DCSIMG

Mum’s brain tumour ordeal

Jonathan Carrington of Conisbrough, an RAF paramedic winchman, is set to pedal more from his RAF base in Cyprus back to the UK to raise money for charity after his sister was diagnosed with a brain tumour.

Jonathan Carrington of Conisbrough, an RAF paramedic winchman, is set to pedal more from his RAF base in Cyprus back to the UK to raise money for charity after his sister was diagnosed with a brain tumour.

A mum who was diagnosed with an aggressive brain tumour has hit out at a lack of funding for research into the condition.

Sarah Harrison had to give up work as a registered nurse, and still suffers memory problems and fatigue, as a result of the malignant tumour - initially diagnosed as benign.

Her health problems first came to light when she suffered a seizure while driving - and her 11-year-old son had to grab the car’s steering wheel.

Today Sarah, aged 45, of Knaresborough Road, Conisbrough, said: “The lack of funding for research is very disappointing.

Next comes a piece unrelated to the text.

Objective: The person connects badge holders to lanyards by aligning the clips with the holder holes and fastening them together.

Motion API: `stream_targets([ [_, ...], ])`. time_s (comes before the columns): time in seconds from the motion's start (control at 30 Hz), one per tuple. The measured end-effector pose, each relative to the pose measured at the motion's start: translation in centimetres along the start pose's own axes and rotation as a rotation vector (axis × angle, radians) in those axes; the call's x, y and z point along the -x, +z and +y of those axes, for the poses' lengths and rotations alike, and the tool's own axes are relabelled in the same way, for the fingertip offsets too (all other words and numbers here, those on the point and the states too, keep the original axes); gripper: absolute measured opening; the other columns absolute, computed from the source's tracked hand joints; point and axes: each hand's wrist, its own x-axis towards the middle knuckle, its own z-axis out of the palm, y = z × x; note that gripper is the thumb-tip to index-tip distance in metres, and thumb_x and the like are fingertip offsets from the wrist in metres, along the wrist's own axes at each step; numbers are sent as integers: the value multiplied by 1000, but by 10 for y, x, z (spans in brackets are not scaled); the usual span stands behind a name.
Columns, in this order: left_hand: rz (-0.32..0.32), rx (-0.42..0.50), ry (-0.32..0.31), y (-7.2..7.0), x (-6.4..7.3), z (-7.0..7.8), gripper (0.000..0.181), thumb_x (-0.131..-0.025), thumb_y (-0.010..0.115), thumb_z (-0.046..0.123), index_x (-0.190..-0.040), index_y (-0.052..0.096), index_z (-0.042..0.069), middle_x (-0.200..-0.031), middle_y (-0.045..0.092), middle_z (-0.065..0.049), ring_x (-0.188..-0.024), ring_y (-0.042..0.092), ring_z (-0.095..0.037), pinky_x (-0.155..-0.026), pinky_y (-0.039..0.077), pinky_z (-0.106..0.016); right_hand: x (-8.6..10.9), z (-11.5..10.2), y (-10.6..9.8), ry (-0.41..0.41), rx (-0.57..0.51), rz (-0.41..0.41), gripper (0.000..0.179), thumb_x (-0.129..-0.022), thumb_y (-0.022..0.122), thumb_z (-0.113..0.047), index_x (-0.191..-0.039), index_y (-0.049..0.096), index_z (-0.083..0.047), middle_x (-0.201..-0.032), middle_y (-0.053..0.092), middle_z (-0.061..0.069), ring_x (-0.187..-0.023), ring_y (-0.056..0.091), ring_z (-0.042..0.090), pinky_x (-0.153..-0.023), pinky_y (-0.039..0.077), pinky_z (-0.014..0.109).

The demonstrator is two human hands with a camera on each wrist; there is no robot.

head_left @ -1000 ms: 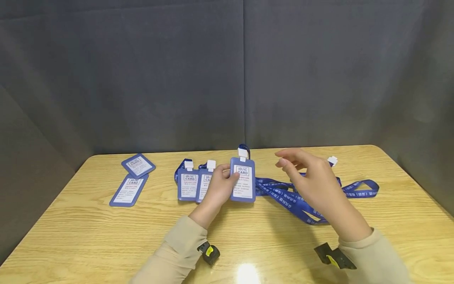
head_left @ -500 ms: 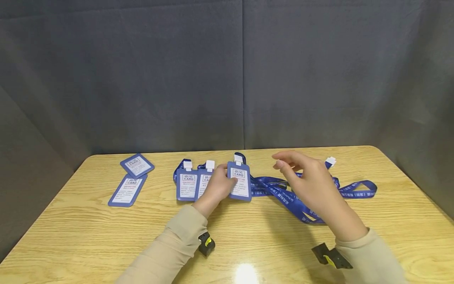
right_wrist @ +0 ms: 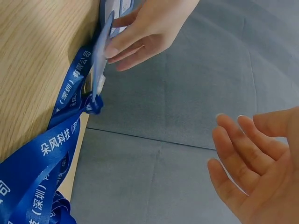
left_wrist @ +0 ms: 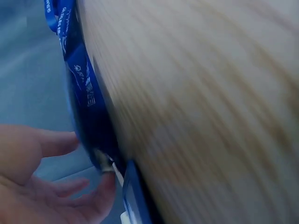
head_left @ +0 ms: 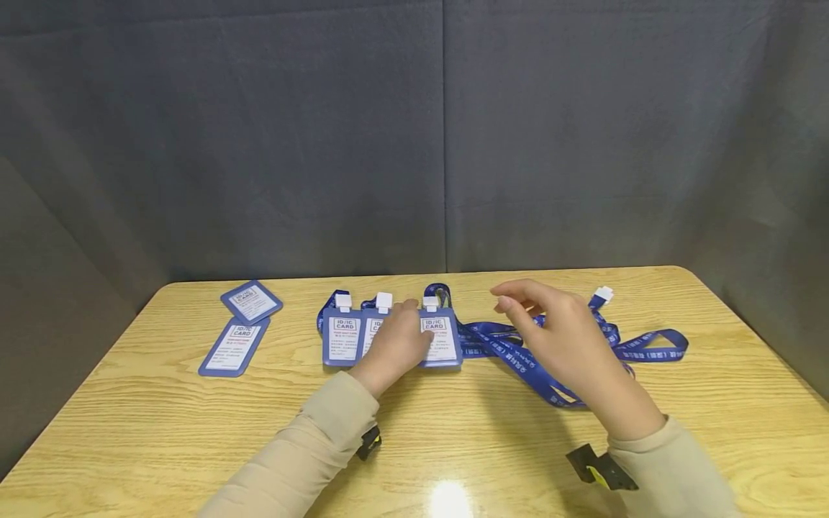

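Note:
My left hand [head_left: 398,338] holds the rightmost blue ID card holder [head_left: 442,350] of a row of three, its thumb on the card face. In the right wrist view the thumb and fingers are at the edge of this holder [right_wrist: 99,60], which shows nearly edge-on and blurred. A white clip [head_left: 430,303] joins it to a blue lanyard. Left of it lie two more clipped holders, the middle one [head_left: 373,334] partly under the hand and the outer one [head_left: 342,342] in full sight. My right hand [head_left: 550,324] hovers above the lanyards, fingers loosely bent, holding nothing.
Two holders without clips, one [head_left: 251,301] overlapping the other [head_left: 233,349], lie on the left of the wooden table [head_left: 162,432]. Blue lanyards [head_left: 524,363] with white lettering spread to the right, one ending in a white clip [head_left: 604,293]. A grey curtain [head_left: 414,144] stands behind.
My left hand has lowered the rightmost holder and moved it slightly left, beside the middle one. My right hand has drifted a little left, still holding nothing.

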Motion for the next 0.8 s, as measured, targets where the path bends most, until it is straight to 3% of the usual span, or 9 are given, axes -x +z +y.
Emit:
stream_targets([
  [0.13, 21, -49, 45, -3, 2, -4, 50, -94, 66, 8, -138, 49, -9, -132, 53, -27, -121, 54, -39, -104, 42, -47, -1, 0, 1, -24, 0, 5, 20, -102, 57, -13, -117, 70, -9, -99, 74, 4, -83, 66, 18, -55, 42, 31],
  [0.23, 17, -35, 51, -9, 4, -6, 43, -95, 64, 9, -136, 54, -4, -133, 56, -21, -122, 55, -35, -102, 44, -45, -1, 1, 3, -48, 4, 10, 20, -101, 57, -10, -116, 70, -8, -99, 74, 5, -80, 65, 18, -51, 42, 28],
  [0.33, 14, -22, 52, -16, 6, -7, 35, -97, 62, 10, -131, 59, 1, -131, 61, -15, -109, 62, -28, -89, 51, -41, -2, 2, 5, -55, 18, 5, 19, -101, 58, -11, -116, 70, -8, -98, 74, 4, -78, 64, 16, -50, 42, 28],
  [0.53, 10, -33, 60, -30, 12, -7, 25, -99, 60, 15, -122, 67, 8, -118, 69, -7, -85, 61, -17, -76, 51, -35, -2, 2, 6, -41, 34, -16, 20, -101, 57, -11, -118, 69, -8, -100, 74, 3, -80, 64, 16, -50, 41, 29],
  [0.8, 21, -74, 98, -42, 16, -15, 19, -100, 58, 16, -114, 71, 11, -113, 71, -3, -100, 66, -21, -85, 52, -39, -1, 4, 7, -37, 44, -28, 20, -102, 57, -12, -117, 70, -9, -100, 74, 2, -81, 65, 17, -52, 43, 29],
])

“You hear about other cancers all the time, but brain tumours seem to get forgotten, even though since I was diagnosed I have come across a lot of people who have been impacted by one.”

Now, in a bid to raise cash for research into the condition, Sarah’s brother Jonathan Carrington is cycling 2,500 miles over six weeks for charity Brain Tumour Research.

RAF paramedic Jonathan, who lives on Old Road, Conisbrough, set off on his journey yesterday, from his RAF base in Cyprus all the way to the UK.

“I am so proud of my brother and what he is doing,” said Sarah.

“He and my friends and family, including my husband, Paul, are a huge support to me.”

Sarah first suffered problems in 2004 when she was 35. She had a seizure while driving and her son Jamie, just 11 at the time, had to grab the wheel.

She was diagnosed with epilepsy, and for several years took a variety of different drugs to try to control her seizures, undergoing scans which she was assured showed everything was normal.

But in 2011 an expert reviewed the scans and thought she had a benign tumour.

Sarah said: “I underwent surgery and then discovered I actually had a malignant brain tumour.

“It was a massive shock that took a lot of accepting. I had four weeks of radiosurgery. It was really hard because I have ended up with memory problems and extreme tiredness so I can’t work anymore. I thought I would be back at work three months after the surgery.

“It was also devastating for my family. My daughter Kayleigh, who is training at The University of Sheffield to be a doctor, was actually doing neurology at the time of my craniotomy, so found it particularly tough.”

Her brother Jonathan is pledging to raise £2,740 - which represents a day’s research into brain tumours - and has already raised over £2,500.

The paramedic, who has 24 years’ service in the RAF and worked alongside Prince William in the Falklands in early 2011, is planning to cycle around 75 miles a day.

The dad to 14-year-old Hollie and three-year-old Poppy said: “Hollie thinks I’m nuts, but admits she is very proud of me. She knows Auntie Sarah is my inspiration and that she suffered for years before finally being diagnosed with quite an aggressive brain tumour.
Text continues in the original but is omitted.